Plays can often be used to unpick the complexity of an issue, confronting the audience with moral dilemmas and competing motivations that cannot easily be resolved. In the case of Masterpieces, the audience are faced with three men who are wholehearted and unapologetic consumers of all manner of porn, and three women who to varying degrees are willing to name the victims and call out a causal link between watching violent porn and becoming sexually violent.
Early on in the first act, a rowdy dinner party with three couples reveals the accelerant that will spark an eventual inferno, firing up Rowena to be on trial for a terrible action on a train platform. That some of the women can socially join with the men in telling rape jokes is an early indication of peer pressure and blurred lines of acceptable attitude and behaviour. With the ‘Rugby rape trial’ and the public sentiment around it still vivid in people’s memories, the Belfast run of Masterpieces will have an added frisson of revulsion on top of the understanding that #MeToo has awoken.
A social worker by day and maligned wife by night, Ellis O’Donnell plays Rowena with a growing determination. Her mother (Maureen Rabbitt) drinks heavily though it is only after the interval that we fully understand the pain she lives with. School friend Yvonne (Danii Byrne) is the first to voice concern at the sexual exploitation she witnesses boys ogling every day in school. Gemma Long plays a single mother, Irene, one of Rowena’s clients, creating the most gripping and empathetic performance of the piece with an early defensiveness that is coupled with a desire to change.
After the initial setup, Masterpieces settles down to a relatively undramatic sequence of one-on-one conversations and monologues directed out at the audience. Cast members uninvolved in a scene mostly remain on stage, sitting with their backs to the audience, though Cliodhna McAllister’s direction sometimes allows the women to watch and nod along sympathetically with other female characters.
Daniels writes her men as unrepentant and without any possibility of redemption. Playing Yvonne’s husband, Conrad Jones-Brangan towers over every woman who appears on his radar with a bullying and dismissive persona. “I’ve never raped anyone, I’ve never attacked a single woman” claims Rowena’s toxic partner (Aidan White) who is shallow, smarmy and wears a mocking Repeal t-shirt that sullies a cause he doesn’t pretend to understand. Meanwhile Eoin O’Sullivan slowly reveals the less than winsome traits of Rowena’s step-father. Síofra Brogan plays the judge and a number of other roles.
Other than a garden area to one side, the on-stage drama is conducted astride a three-level concrete cake structure which makes the actors look like polar bears in a zoo enclosure performing for the paying public. Ivy grips every structure, much like the abusive porn that is seen to pervade each character’s life.
Voxpops with the public admitting whether or not they use porn, and academics and workers talking about the impact of sexual violence on women bookend each act. These moments of realism only serve to underline the fantastical and somewhat forced nature of the some of the drama that might have been as effective with the mother/step-father couple removed.
Sporadically throughout the script, Daniels adds in minor characters and pockets of dialogue that try to unpack the reasons people give for excusing terrible behaviour. The most effective is a young mother who is trying to weigh up the love she feels for her teenage son with the anger she’d have felt if it had been her daughter he’d raped. Yet it’s as if simultaneously holding these two opposite emotions is being challenged as abnormal.
The video and unobtrusive soundscape work well, through the show’s lighting is uneven, sometimes leaving cast members speaking in the gloom as they walk around the set. Daniels’ cross-examination dialogue is salted with a good dose of fictional pretence that make old episodes of Rumpole of the Bailey seem like real-life court transcripts with cheeky back and forth jousting tolerated between Rowena, the judge and the prosecution lawyer.

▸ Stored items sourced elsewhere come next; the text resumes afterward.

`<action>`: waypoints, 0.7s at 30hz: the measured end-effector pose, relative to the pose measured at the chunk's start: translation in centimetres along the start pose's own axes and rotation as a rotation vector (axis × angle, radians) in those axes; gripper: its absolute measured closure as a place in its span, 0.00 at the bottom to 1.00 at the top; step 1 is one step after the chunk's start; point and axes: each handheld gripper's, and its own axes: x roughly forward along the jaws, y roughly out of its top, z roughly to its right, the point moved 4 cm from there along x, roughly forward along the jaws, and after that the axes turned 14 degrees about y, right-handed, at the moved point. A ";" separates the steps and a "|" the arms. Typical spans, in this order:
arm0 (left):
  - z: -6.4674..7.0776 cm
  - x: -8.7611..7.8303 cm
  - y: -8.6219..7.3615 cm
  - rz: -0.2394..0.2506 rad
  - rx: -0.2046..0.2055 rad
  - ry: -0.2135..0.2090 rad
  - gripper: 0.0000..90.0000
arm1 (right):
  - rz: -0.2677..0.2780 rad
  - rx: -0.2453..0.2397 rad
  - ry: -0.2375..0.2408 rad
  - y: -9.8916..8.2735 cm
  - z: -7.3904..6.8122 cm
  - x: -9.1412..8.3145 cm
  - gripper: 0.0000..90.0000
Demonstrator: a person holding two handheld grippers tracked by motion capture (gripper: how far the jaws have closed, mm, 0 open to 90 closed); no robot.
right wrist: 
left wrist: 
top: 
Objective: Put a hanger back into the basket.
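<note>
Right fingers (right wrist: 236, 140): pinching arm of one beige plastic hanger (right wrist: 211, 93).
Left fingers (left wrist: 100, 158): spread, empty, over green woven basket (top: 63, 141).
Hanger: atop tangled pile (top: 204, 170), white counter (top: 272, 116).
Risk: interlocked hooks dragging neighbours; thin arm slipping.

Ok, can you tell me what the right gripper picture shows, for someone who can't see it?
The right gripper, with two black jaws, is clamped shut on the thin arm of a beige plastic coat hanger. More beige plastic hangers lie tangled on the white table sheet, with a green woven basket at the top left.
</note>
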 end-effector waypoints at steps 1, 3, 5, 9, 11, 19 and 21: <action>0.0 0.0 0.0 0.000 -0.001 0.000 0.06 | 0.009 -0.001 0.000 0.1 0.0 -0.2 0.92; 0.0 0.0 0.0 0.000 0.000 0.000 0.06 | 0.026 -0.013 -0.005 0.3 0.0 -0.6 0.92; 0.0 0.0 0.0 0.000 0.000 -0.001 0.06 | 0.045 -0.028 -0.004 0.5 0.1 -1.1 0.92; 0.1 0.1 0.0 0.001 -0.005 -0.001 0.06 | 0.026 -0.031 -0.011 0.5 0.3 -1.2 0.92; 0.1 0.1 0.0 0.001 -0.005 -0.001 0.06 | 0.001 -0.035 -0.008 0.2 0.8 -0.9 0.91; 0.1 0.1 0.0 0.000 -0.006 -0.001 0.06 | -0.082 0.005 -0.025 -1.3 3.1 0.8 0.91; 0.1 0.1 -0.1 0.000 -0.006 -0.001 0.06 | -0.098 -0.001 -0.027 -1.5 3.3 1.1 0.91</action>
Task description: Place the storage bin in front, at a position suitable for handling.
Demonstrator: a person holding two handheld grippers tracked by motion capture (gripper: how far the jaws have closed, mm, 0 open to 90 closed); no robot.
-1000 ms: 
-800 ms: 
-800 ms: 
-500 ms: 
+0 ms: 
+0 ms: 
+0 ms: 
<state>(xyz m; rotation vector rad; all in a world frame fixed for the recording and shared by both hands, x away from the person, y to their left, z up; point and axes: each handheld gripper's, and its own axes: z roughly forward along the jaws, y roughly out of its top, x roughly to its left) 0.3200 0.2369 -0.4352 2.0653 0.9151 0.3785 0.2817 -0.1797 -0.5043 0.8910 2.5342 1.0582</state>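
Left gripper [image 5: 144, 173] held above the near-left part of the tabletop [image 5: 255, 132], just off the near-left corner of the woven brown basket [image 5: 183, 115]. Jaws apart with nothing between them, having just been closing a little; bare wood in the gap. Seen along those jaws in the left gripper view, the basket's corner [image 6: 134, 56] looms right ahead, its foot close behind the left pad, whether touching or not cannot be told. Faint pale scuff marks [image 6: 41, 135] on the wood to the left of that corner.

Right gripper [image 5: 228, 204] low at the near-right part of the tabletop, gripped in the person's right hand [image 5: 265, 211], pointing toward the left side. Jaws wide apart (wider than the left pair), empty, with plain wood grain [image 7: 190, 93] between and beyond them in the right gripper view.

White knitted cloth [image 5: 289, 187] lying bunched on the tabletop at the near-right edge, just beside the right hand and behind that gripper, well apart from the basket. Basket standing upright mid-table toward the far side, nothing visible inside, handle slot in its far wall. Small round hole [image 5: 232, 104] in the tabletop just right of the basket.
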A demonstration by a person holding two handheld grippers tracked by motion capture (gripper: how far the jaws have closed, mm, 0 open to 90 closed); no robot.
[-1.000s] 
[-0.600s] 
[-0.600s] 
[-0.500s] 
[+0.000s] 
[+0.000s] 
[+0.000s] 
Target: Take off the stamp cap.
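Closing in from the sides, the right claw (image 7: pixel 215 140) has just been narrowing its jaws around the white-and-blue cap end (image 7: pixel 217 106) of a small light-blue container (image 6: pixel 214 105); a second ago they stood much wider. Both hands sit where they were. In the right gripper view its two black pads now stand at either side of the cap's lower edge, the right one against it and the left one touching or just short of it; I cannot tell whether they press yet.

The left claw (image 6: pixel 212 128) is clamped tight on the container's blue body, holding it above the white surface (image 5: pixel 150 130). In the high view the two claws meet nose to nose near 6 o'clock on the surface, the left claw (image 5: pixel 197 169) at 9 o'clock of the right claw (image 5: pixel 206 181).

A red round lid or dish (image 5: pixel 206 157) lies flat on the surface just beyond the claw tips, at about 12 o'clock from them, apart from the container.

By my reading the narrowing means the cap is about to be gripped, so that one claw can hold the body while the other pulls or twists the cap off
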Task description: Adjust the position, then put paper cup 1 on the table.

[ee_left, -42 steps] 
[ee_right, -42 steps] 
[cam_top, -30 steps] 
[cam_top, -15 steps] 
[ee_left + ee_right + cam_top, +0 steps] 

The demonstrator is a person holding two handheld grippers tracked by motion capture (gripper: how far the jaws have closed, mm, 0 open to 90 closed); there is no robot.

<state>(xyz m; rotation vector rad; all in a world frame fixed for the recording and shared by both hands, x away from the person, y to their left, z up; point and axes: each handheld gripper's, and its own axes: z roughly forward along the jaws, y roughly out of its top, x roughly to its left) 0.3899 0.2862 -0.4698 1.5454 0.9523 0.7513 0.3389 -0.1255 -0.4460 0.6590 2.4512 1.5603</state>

“If they did to dogs what they do to women there would be a public outcry.”If the play’s strength is its demolition of arguments against the harms underlying pornography, its weakness is that the production takes aim at so many different targets: men, legislation, courts, press barons, and sex shops. All are worthy of coming under the spotlight, but the width of field does blur the focus. And if there’s an accidental moral of the story, it’s that the three marriages at the heart of this anti-romcom play all demonstrate terrible choices that are worthy of much regret.
While there is much to critique and mull over, the unrelenting drive in Daniels’ writing, the ambition of Blacklight Productions to restage a play that split opinion back in the 1980s, coupled with the elaborate detailing of the set and some of the glimpses into other people’s lives make Masterpieces a novel if distressing trip to the theatre.
Masterpieces and its exploration of pain, power and pleasure runs nightly at the Smock Alley Theatre Dublin until Saturday 7 March and will be up in Crescent Arts Centre from Thursday 16 to Saturday 18 April.